─── Data to examine ───
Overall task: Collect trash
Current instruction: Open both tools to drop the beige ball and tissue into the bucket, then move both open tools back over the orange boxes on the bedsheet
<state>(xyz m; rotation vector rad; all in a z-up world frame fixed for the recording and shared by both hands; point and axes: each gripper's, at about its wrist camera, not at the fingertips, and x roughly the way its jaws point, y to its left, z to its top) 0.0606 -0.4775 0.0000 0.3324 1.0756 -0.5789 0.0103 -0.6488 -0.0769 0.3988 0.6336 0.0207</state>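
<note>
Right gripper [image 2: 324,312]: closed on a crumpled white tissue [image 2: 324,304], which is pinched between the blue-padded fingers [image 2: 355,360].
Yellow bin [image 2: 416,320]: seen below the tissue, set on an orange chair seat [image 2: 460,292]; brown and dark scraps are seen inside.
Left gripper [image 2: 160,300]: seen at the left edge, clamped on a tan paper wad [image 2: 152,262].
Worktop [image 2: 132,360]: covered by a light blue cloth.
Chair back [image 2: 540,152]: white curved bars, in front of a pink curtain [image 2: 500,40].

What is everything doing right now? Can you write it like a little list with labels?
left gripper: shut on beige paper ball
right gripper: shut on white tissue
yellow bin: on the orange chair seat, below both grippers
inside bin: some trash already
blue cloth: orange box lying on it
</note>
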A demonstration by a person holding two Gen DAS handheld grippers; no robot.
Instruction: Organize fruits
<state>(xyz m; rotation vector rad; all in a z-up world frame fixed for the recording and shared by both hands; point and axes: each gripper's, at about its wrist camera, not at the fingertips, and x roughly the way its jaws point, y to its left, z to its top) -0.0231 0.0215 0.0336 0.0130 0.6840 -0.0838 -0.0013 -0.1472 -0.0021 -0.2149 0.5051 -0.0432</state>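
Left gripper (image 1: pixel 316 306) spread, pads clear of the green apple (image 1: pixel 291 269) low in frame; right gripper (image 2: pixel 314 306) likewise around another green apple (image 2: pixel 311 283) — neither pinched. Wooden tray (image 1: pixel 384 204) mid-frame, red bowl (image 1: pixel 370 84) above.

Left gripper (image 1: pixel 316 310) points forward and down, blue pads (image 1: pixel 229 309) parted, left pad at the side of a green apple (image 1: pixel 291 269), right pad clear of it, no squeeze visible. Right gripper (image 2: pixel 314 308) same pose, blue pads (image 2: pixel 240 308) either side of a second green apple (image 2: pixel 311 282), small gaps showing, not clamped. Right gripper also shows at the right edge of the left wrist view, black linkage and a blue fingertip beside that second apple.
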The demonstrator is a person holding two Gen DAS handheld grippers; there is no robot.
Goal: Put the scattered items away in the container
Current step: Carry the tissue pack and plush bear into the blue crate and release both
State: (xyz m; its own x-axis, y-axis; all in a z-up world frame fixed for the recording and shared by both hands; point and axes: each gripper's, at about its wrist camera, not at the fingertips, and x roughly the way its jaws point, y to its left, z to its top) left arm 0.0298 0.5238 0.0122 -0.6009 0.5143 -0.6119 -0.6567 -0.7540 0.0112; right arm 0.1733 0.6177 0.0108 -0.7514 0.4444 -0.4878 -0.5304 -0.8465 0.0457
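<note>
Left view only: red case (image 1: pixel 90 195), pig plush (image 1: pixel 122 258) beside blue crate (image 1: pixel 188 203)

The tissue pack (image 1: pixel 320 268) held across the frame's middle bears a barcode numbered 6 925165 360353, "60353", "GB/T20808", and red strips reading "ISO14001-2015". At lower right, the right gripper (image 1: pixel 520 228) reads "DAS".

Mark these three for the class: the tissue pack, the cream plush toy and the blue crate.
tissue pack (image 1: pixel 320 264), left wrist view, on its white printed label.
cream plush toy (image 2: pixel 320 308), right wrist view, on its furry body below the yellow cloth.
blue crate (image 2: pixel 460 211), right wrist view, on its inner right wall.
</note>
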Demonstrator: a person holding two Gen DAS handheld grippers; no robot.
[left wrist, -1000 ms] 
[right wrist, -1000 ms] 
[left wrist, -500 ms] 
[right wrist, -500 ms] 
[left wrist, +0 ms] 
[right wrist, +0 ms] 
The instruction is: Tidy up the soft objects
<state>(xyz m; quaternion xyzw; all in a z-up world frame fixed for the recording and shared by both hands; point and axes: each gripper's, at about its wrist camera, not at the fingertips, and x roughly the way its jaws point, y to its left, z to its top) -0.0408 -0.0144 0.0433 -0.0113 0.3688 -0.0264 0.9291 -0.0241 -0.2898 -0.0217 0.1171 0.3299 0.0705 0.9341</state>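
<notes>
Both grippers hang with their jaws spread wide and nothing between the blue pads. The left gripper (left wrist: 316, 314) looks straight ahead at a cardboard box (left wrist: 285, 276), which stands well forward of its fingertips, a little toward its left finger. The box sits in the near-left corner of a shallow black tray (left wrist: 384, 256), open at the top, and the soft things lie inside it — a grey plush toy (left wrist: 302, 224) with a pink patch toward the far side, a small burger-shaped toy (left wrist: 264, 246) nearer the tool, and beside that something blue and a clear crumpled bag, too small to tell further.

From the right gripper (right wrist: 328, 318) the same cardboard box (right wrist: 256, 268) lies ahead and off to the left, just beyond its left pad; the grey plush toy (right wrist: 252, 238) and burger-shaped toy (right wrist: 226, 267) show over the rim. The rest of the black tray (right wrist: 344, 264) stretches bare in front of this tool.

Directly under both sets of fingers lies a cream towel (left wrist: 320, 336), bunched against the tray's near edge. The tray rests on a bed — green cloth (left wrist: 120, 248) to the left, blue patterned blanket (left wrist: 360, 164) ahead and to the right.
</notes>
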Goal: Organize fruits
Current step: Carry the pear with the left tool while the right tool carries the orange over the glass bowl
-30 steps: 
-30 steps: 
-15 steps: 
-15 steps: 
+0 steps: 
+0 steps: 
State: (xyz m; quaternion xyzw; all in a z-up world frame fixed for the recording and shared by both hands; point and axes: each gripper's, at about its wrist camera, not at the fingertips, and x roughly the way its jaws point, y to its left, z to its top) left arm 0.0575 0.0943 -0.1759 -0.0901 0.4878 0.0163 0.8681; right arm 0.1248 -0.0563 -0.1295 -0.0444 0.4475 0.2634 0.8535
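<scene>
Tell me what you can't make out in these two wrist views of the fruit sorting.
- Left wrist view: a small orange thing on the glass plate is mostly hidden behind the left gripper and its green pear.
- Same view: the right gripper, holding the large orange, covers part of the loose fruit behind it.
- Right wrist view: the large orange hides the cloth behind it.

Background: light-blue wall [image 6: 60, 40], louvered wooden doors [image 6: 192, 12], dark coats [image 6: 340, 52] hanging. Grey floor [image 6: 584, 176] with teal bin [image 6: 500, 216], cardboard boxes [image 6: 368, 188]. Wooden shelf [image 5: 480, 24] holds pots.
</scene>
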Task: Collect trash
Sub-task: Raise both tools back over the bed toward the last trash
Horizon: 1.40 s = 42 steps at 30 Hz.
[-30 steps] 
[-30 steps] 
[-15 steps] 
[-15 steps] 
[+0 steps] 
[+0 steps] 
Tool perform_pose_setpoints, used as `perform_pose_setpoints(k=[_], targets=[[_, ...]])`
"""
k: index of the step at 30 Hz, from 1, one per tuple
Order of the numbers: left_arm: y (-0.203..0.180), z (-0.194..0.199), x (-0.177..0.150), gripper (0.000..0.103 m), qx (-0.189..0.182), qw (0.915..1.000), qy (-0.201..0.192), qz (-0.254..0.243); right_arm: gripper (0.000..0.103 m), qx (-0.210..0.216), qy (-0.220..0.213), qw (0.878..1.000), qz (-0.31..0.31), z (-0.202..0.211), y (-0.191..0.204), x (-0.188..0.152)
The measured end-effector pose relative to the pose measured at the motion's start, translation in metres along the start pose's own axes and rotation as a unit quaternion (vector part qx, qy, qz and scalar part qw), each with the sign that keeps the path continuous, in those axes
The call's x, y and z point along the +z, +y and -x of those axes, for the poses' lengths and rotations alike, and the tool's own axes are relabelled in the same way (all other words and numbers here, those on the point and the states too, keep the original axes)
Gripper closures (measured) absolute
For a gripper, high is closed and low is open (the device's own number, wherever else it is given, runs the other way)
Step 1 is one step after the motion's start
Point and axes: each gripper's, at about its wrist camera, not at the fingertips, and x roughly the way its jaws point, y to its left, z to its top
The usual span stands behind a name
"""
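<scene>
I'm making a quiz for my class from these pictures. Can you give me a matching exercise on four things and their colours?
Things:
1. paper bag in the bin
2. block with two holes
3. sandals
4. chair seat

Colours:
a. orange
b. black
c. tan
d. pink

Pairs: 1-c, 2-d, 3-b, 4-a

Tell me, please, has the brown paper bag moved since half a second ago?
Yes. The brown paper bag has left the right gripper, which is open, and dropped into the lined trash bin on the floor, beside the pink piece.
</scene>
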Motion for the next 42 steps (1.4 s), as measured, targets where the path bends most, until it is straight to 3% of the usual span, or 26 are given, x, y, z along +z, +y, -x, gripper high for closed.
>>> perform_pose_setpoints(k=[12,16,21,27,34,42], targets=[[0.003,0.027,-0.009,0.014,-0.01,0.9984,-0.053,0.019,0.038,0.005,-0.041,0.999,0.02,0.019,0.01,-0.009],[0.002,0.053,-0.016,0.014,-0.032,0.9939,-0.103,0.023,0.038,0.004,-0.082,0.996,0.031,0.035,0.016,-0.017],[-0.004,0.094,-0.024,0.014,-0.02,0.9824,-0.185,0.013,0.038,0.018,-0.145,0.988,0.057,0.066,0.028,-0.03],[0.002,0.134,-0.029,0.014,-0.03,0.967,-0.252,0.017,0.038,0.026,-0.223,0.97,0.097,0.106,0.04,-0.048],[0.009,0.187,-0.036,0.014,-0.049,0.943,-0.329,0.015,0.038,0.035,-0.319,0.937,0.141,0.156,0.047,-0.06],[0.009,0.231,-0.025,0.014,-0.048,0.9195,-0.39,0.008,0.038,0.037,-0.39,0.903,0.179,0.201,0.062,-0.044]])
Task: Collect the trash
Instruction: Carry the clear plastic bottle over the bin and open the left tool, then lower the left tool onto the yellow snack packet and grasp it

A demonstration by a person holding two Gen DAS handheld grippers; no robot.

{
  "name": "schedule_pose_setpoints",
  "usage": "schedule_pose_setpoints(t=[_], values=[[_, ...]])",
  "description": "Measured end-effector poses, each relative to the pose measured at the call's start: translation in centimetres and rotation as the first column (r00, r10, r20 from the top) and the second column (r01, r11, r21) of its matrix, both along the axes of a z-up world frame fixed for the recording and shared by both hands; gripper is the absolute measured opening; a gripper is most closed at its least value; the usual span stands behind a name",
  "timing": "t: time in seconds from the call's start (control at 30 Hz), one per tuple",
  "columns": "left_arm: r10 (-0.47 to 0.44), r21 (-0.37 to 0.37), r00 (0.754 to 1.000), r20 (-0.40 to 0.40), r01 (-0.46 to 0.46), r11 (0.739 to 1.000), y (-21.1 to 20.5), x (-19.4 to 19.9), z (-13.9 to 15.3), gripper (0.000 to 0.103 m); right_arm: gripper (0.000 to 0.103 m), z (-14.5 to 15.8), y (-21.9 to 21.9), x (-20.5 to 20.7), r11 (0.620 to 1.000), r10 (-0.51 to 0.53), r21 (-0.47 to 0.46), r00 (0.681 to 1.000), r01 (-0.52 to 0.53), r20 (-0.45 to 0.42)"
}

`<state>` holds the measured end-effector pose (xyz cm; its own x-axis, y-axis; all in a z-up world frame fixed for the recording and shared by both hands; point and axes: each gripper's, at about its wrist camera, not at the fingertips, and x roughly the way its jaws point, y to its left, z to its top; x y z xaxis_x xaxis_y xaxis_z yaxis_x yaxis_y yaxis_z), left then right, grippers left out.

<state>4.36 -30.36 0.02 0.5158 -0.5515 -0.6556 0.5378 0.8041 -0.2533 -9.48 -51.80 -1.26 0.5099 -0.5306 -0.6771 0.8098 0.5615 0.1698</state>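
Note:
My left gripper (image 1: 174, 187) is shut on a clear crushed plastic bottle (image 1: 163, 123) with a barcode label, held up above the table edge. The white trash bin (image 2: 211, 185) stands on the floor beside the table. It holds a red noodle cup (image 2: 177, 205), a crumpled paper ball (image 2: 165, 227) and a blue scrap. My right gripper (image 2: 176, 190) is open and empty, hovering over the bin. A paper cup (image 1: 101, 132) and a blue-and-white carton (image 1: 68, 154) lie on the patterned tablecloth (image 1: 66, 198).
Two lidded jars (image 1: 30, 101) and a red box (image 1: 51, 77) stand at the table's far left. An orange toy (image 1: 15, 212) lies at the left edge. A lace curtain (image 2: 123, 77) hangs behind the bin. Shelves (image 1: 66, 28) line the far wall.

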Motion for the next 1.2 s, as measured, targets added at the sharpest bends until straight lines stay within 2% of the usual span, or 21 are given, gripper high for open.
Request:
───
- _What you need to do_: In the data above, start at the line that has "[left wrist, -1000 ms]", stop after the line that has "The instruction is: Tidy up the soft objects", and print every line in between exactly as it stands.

- _Answer space_:
[left wrist, -1000 ms] 
[right wrist, -1000 ms] 
[left wrist, -500 ms] 
[right wrist, -500 ms] 
[left wrist, +0 ms] 
[right wrist, +0 ms] 
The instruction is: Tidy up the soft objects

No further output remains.